→ What is being asked:
Take the data that follows and return it exactly.
####################
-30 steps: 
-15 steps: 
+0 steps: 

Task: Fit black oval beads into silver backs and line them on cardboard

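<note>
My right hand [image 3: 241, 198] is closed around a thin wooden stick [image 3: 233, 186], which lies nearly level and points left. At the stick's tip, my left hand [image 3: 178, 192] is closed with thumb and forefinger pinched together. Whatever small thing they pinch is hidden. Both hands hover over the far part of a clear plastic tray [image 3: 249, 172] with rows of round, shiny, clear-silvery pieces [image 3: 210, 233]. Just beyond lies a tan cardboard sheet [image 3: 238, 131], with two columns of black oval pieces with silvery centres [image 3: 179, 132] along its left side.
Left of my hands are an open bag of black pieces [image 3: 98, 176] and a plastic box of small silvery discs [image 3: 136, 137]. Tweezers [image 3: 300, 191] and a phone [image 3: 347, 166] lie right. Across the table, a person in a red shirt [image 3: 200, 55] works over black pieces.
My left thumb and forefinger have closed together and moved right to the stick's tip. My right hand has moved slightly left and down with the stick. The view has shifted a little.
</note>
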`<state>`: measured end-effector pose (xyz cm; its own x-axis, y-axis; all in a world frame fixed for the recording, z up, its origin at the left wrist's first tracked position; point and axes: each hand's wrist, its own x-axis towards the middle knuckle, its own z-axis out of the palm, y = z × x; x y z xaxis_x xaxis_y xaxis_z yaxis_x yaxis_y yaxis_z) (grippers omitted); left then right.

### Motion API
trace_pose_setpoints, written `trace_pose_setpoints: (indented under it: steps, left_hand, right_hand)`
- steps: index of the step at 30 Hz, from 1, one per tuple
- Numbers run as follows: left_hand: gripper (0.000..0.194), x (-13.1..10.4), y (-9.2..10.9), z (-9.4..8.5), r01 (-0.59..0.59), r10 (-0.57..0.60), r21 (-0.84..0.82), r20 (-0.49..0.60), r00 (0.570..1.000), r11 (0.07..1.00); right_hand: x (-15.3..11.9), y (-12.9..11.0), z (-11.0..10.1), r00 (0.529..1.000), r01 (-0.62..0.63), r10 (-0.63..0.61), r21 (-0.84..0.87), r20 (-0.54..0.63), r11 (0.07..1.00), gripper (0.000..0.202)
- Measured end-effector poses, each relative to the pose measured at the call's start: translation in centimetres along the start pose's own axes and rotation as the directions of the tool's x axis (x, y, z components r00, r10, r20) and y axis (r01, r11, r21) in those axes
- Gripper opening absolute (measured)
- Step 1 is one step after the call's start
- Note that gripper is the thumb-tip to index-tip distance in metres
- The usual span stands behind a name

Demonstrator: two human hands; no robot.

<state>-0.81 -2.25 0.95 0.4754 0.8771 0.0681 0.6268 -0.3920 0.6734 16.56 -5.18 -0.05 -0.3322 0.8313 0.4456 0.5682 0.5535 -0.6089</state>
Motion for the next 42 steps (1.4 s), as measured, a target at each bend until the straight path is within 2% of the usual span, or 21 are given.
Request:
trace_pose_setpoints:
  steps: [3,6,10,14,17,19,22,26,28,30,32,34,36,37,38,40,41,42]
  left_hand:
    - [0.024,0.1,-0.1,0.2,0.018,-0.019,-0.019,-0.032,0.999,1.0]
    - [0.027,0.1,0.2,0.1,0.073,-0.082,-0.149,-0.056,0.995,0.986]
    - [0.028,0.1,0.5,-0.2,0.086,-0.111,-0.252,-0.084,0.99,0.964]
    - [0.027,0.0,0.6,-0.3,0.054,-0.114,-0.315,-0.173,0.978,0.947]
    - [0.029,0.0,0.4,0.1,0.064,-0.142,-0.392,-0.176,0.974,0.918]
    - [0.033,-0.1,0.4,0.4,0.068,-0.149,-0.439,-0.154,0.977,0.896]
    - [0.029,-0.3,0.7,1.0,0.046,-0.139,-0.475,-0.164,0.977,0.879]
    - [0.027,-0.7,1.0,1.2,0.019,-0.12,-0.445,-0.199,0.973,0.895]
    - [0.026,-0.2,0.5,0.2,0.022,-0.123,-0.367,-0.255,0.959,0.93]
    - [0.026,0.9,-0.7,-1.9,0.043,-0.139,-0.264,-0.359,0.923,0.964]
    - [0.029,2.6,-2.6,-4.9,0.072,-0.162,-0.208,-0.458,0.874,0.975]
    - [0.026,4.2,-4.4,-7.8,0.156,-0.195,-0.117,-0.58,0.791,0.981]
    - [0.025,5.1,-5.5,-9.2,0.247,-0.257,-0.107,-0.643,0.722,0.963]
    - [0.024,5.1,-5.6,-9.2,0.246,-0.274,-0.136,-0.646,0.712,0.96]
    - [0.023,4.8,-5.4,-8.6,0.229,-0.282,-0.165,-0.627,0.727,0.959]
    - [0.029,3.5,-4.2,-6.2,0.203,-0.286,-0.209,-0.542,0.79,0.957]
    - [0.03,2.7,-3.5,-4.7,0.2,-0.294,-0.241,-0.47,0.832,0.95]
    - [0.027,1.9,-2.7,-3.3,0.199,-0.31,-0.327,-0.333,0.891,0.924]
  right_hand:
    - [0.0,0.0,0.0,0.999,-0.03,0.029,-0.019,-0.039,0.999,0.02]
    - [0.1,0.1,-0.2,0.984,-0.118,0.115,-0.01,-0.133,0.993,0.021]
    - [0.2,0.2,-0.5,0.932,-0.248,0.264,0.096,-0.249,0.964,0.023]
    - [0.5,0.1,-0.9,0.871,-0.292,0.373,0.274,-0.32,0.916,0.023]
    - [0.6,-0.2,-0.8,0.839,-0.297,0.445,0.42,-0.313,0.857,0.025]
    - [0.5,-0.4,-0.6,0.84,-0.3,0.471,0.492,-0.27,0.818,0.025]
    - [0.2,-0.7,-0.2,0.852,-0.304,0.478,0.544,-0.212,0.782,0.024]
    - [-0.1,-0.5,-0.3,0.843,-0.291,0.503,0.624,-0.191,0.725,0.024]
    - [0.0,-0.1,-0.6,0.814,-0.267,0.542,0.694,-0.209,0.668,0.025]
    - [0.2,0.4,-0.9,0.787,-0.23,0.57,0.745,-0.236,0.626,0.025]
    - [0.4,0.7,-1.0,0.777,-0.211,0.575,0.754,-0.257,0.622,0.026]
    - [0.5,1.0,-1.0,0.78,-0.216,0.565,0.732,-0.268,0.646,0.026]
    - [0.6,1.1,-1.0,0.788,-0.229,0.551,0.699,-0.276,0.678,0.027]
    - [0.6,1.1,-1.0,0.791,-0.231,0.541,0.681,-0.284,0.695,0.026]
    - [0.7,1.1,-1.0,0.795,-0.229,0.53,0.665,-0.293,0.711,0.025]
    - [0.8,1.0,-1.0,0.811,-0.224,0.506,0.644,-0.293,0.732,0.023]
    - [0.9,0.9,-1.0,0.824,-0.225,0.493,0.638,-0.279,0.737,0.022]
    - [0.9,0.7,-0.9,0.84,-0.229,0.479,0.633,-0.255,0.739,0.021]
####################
→ Answer to this problem:
-30 steps: 
-15 steps: 
+0 steps: 

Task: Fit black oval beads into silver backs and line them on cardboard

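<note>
My right hand [image 3: 241, 198] is closed around a thin wooden stick [image 3: 233, 186], which lies nearly level and points left. At the stick's tip, my left hand [image 3: 178, 192] is closed with thumb and forefinger pinched together. Whatever small thing they pinch is hidden. Both hands hover over the far part of a clear plastic tray [image 3: 249, 172] with rows of round, shiny, clear-silvery pieces [image 3: 210, 233]. Just beyond lies a tan cardboard sheet [image 3: 238, 131], with two columns of black oval pieces with silvery centres [image 3: 179, 132] along its left side.
Left of my hands are an open bag of black pieces [image 3: 98, 176] and a plastic box of small silvery discs [image 3: 136, 137]. Tweezers [image 3: 300, 191] and a phone [image 3: 347, 166] lie right. Across the table, a person in a red shirt [image 3: 200, 55] works over black pieces.
My left thumb and forefinger have closed together and moved right to the stick's tip. My right hand has moved slightly left and down with the stick. The view has shifted a little.
</note>
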`<state>`: measured end-effector pose (xyz cm; its own x-axis, y-axis; all in a world frame fixed for the recording, z up, its origin at the left wrist's first tracked position; point and axes: each hand's wrist, its own x-axis towards the middle knuckle, its own z-axis out of the palm, y = z × x; x y z xaxis_x xaxis_y xaxis_z yaxis_x yaxis_y yaxis_z) (grippers omitted); left then right.

### Motion API
trace_pose_setpoints, written `trace_pose_setpoints: (indented under it: steps, left_hand, right_hand)`
- steps: index of the step at 30 Hz, from 1, one per tuple
- Numbers run as follows: left_hand: gripper (0.000..0.194), x (-13.1..10.4), y (-9.2..10.9), z (-9.4..8.5), r01 (-0.59..0.59), r10 (-0.57..0.60), r21 (-0.84..0.82), r20 (-0.49..0.60), r00 (0.570..1.000), r11 (0.07..1.00); right_hand: x (-15.3..11.9), y (-12.9..11.0), z (-11.0..10.1), r00 (0.529..1.000), r01 (-0.62..0.63), r10 (-0.63..0.61), r21 (-0.84..0.87), r20 (-0.54..0.63), r11 (0.07..1.00), gripper (0.000..0.202)
- Measured end-effector poses, each relative to the pose measured at the call's start: translation in centimetres along the start pose's own axes and rotation as the directions of the tool's x axis (x, y, z components r00, r10, r20) and y axis (r01, r11, r21) in those axes
- Gripper opening absolute (measured)
- Step 1 is one step after the call's start
- Note that gripper is the thumb-tip to index-tip distance in metres
- The usual span stands behind a name

Demonstrator: two human hands; no robot.

<state>-0.81 -2.25 0.95 0.4754 0.8771 0.0681 0.6268 -0.3920 0.6734 16.56 -5.18 -0.05 -0.3322 0.8313 0.4456 0.5682 0.5535 -0.6089</state>
Motion for the next 42 steps (1.4 s), as measured, a target at each bend until the straight path is within 2% of the usual span, or 21 are given.
Request:
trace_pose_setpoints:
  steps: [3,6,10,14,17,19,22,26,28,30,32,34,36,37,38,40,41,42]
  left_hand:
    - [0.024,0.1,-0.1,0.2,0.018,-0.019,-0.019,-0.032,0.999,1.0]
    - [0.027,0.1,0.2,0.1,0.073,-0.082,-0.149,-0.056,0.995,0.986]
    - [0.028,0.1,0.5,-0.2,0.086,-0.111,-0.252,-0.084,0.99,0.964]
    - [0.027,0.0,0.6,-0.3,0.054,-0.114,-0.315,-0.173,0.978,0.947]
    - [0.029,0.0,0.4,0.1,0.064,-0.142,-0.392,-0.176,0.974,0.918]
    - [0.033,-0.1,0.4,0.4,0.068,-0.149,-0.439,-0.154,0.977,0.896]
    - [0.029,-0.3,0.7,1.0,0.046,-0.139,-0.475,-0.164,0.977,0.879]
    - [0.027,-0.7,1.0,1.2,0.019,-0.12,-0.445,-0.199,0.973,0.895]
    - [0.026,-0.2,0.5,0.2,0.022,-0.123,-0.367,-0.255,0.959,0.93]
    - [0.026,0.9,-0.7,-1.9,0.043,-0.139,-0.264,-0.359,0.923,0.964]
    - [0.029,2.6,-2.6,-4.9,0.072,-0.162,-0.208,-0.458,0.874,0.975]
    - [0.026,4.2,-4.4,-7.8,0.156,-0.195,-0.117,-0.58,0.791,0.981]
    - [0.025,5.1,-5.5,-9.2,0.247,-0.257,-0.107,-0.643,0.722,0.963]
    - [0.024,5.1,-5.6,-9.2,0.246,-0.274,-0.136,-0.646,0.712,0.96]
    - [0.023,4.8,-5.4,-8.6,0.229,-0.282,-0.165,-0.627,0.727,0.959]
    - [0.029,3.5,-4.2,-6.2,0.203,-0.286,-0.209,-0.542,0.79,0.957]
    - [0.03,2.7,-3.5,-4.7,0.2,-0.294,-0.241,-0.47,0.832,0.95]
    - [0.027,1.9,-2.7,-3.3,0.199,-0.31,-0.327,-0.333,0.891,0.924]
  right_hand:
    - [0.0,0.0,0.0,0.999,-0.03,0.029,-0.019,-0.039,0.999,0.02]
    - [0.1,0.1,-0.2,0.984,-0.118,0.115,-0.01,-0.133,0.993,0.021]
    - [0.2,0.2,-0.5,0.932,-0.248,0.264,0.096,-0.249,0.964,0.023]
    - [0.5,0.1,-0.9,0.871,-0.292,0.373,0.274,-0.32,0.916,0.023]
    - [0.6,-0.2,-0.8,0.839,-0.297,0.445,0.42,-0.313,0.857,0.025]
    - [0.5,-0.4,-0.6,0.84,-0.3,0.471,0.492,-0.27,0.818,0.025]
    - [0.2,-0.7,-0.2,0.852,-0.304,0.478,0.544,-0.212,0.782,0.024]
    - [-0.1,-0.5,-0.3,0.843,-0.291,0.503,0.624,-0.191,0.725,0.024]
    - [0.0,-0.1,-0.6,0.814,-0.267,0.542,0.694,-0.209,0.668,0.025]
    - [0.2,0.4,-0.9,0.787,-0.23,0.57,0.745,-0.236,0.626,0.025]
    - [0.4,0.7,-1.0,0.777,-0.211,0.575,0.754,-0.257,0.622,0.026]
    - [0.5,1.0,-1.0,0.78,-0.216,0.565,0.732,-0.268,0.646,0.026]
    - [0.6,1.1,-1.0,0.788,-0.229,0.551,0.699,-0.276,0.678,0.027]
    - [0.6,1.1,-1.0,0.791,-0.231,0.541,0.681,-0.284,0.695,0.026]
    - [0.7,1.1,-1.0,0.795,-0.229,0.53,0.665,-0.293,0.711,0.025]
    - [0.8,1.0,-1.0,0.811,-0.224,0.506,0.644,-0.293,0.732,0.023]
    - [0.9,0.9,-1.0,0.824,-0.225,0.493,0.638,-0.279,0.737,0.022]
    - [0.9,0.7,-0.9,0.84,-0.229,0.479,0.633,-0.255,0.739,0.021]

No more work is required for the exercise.